About 20 percent of businesses fail in their first year, and by the five-year mark, 50 percent are likely to have closed, according to Bureau of Labor Statistics research.

Those sobering numbers can be chalked up to a few main factors and common pitfalls, which can be avoided if entrepreneurs utilize support networks and resources set aside for them. In Arkansas, some of those resources include The Venture Center in Little Rock, Rock It! Lab in Little Rock, The Conductor in Conway, Fayetteville-based Startup Junkie and the Little Rock Technology Park.

The organizations work to connect entrepreneurs with other founders at the same stage of business development, as well as mentors and consultants, to help show the entrepreneurs how to grow and sustainably scale their ventures.

At Rock It! Lab, a partnership between Advancing Black Entrepreneurship and the Central Arkansas Library System, under-resourced entrepreneurs are offered free training, one-on-one guidance, tools and a twice-annual incubator program to help their businesses grow.

“In addition to being support, [the Rock It! Lab staff] each have our own lived experiences being a business owner, so being able to help entrepreneurs is a very personal endeavor,” said Rock It! Lab coordinator Leah Patterson.

Leah Patterson

Patterson owns a makeup business and also ran a salsa dancing studio.

“Someone that has traveled the road before you can help you navigate some of the terrain,” she said.

Viktoria Capek, communications and engagement manager at The Venture Center, said mentorship opportunities and accelerator programs at the center help entrepreneurs feel less alone on their journeys.

Viktoria Capek

“Being a founder, being an entrepreneur is one of the most isolating things that can happen out there,” she said.

Many programs at The Venture Center focus on different demographics, such as the Veteran-Owned Small Business Accelerator and AAPI Achieve, which focuses on Asian American and Pacific Islander entrepreneurs.

“You have to remember an entrepreneur or founder is not one size fits all,” she said. “[These events] put people in the room together who understand the same hurdles that they might jump through, and it removes this additional level of loneliness that they might feel.

“We as humans are designed to find our communities. There are people like you and there are people like you in Arkansas, as unlikely as it may seem.”

Patterson said especially with recent cuts to some funding for diversity programming, it has been even more important to support the Rock It! Lab entrepreneurs. This past year, Patterson focused a lot of programming on the mental resilience it takes to be a successful entrepreneur.

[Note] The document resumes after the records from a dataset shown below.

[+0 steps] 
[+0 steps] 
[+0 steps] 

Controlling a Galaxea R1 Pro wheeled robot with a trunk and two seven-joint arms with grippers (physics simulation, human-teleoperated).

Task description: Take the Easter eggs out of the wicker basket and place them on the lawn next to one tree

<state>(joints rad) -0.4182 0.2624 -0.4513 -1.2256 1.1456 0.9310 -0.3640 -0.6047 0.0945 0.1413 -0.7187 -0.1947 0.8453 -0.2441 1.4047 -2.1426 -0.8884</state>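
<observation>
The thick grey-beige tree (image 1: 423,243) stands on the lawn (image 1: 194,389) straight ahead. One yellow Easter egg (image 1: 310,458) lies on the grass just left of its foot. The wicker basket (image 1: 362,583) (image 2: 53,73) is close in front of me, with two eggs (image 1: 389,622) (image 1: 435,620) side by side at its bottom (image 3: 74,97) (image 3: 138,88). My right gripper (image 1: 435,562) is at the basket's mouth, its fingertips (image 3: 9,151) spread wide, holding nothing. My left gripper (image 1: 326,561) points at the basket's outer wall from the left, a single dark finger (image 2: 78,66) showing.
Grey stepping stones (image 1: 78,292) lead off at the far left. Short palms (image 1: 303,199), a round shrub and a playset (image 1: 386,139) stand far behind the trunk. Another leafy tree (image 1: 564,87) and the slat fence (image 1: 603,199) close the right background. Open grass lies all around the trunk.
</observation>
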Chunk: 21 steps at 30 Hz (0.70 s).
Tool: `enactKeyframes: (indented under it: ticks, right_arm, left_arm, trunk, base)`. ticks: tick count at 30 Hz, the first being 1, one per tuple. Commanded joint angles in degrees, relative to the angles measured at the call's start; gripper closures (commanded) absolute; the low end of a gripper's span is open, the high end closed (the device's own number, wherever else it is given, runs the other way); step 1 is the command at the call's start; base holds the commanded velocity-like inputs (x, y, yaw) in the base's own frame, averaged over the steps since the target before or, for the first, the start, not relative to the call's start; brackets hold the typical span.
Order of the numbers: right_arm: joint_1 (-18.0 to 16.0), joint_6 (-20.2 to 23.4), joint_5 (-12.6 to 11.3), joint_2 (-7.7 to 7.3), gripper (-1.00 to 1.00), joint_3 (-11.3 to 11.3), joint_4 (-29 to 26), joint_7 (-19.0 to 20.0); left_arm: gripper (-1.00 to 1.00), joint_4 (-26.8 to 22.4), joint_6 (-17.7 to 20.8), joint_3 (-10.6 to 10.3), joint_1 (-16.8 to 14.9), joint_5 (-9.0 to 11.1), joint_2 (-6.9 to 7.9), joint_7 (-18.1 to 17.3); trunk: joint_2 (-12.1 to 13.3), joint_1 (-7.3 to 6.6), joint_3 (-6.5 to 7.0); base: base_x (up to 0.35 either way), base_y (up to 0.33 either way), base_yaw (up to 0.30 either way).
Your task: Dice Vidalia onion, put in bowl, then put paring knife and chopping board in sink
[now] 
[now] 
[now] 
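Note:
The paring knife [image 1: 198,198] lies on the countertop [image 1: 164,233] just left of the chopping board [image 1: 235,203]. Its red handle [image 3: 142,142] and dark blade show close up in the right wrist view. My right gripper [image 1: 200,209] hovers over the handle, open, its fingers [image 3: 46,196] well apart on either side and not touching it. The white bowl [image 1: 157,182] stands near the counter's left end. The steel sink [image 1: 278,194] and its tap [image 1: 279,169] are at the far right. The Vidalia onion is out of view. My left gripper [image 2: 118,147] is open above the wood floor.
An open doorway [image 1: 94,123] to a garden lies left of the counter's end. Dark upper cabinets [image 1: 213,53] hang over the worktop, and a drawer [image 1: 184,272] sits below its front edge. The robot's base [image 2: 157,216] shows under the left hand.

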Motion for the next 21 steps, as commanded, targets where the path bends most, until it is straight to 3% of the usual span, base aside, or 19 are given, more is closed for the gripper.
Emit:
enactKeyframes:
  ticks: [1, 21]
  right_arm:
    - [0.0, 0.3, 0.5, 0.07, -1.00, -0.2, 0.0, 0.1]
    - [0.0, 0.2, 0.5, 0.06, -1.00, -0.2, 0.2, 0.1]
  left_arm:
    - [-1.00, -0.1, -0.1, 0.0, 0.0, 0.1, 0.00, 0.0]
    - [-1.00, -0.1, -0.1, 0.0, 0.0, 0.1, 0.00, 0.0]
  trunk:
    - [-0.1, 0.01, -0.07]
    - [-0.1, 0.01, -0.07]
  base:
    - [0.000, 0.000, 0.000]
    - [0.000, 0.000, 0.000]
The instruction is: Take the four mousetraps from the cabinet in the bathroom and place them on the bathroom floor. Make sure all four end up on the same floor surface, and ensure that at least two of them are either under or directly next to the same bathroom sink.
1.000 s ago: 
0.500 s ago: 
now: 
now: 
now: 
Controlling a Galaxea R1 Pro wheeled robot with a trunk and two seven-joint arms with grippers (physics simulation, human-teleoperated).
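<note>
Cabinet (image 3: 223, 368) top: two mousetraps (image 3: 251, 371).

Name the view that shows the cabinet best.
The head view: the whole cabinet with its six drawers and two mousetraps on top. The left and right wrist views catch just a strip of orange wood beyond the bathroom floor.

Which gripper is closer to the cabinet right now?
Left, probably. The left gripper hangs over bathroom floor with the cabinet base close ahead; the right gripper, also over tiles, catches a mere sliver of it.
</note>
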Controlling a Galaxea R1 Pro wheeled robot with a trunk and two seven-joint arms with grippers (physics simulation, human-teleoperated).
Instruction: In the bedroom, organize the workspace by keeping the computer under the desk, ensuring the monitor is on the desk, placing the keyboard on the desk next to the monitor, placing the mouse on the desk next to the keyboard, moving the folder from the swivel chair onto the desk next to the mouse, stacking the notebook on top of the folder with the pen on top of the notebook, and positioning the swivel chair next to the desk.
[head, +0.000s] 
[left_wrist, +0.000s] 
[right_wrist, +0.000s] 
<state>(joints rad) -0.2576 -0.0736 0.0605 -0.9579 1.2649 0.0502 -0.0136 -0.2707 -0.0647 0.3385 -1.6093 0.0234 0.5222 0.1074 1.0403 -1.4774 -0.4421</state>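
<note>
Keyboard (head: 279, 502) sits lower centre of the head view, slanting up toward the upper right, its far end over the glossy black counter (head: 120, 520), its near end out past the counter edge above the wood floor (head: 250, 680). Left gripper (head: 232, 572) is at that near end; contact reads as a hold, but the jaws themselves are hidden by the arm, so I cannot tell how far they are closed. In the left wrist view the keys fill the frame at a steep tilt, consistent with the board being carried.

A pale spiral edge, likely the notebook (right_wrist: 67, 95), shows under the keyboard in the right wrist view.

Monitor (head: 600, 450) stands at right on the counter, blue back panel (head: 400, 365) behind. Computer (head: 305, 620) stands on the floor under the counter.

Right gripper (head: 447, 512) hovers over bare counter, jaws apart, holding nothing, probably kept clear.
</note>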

Many programs at The Venture Center focus on different demographics, such as the Veteran-Owned Small Business Accelerator and AAPI Achieve.

“In various aspects of life, [these entrepreneurs] are receiving the message that they don’t deserve, that it’s not available, that they can’t access something, so being able to access [Rock It! Lab] can actually help propel not just themselves but can help create generational wealth,” Patterson said.

Patterson said creating generational wealth in a community causes a “ripple effect.”

“It’s a feel-good social issue, but it also absolutely supports the bottom line and the economic stability and growth of our state,” Patterson said.

Capek also talked about how supporting one founder can support a whole community.

“Getting rid of loneliness is going to allow for more innovation and economic growth in our state for individuals and for anyone who could feel a ripple effect from any of those things,” she said.

Startup Junkie also connects innovators with resources such as consulting, workshops and accelerator programs depending on what stage of the business process the entrepreneur is in.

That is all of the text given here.